*Brief*. Reproduce the lines below exactly. Skip images.

*Supplied data*.
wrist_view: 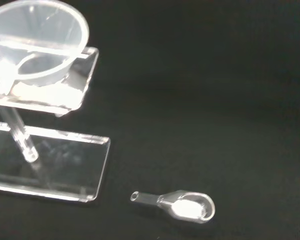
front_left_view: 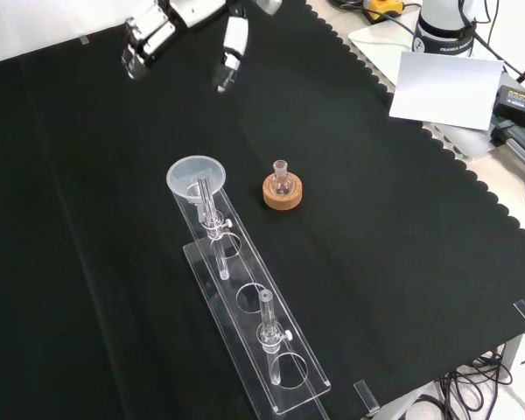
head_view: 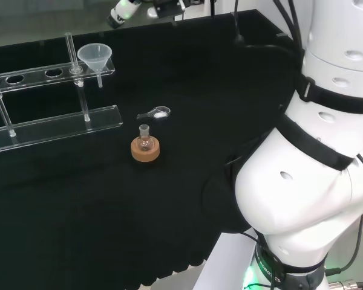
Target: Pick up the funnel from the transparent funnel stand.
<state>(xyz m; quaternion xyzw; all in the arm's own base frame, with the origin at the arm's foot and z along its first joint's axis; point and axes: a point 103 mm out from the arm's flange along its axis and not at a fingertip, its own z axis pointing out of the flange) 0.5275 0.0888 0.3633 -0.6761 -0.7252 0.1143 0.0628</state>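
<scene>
Funnel (head_view: 95,57) is sitting in the end hole of the clear funnel stand (head_view: 54,124), spout hanging down through the top shelf, nothing touching it. In the front view the hand (front_left_view: 162,26) hangs up at the top edge, well apart from the stand, fingers straight and spread, holding nothing. On the black worktop (front_left_view: 376,262) just beside the stand there's a tiny flask (front_left_view: 282,182) upright on its cork ring (front_left_view: 283,194). Wrist view also catches a small glass scoop (wrist_view: 182,205) with white powder lying near the stand's base.
</scene>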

*Your solution*.
wrist_view: 
front_left_view: 
head_view: 
Target: Pick up the funnel from the transparent funnel stand.
<state>(xyz m; quaternion xyzw; all in the arm's own base frame, with the origin at the arm's foot and z along its first joint's axis; point and axes: a point 103 mm out from the arm's flange along its axis and not at a fingertip, its own z axis pointing out of the flange) 0.5275 0.0888 0.3633 -0.6761 -0.7252 0.1143 0.0628</state>
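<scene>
Funnel (head_view: 95,57) is sitting in the end hole of the clear funnel stand (head_view: 54,124), spout hanging down through the top shelf, nothing touching it. In the front view the hand (front_left_view: 162,26) hangs up at the top edge, well apart from the stand, fingers straight and spread, holding nothing. On the black worktop (front_left_view: 376,262) just beside the stand there's a tiny flask (front_left_view: 282,182) upright on its cork ring (front_left_view: 283,194). Wrist view also catches a small glass scoop (wrist_view: 182,205) with white powder lying near the stand's base.
</scene>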

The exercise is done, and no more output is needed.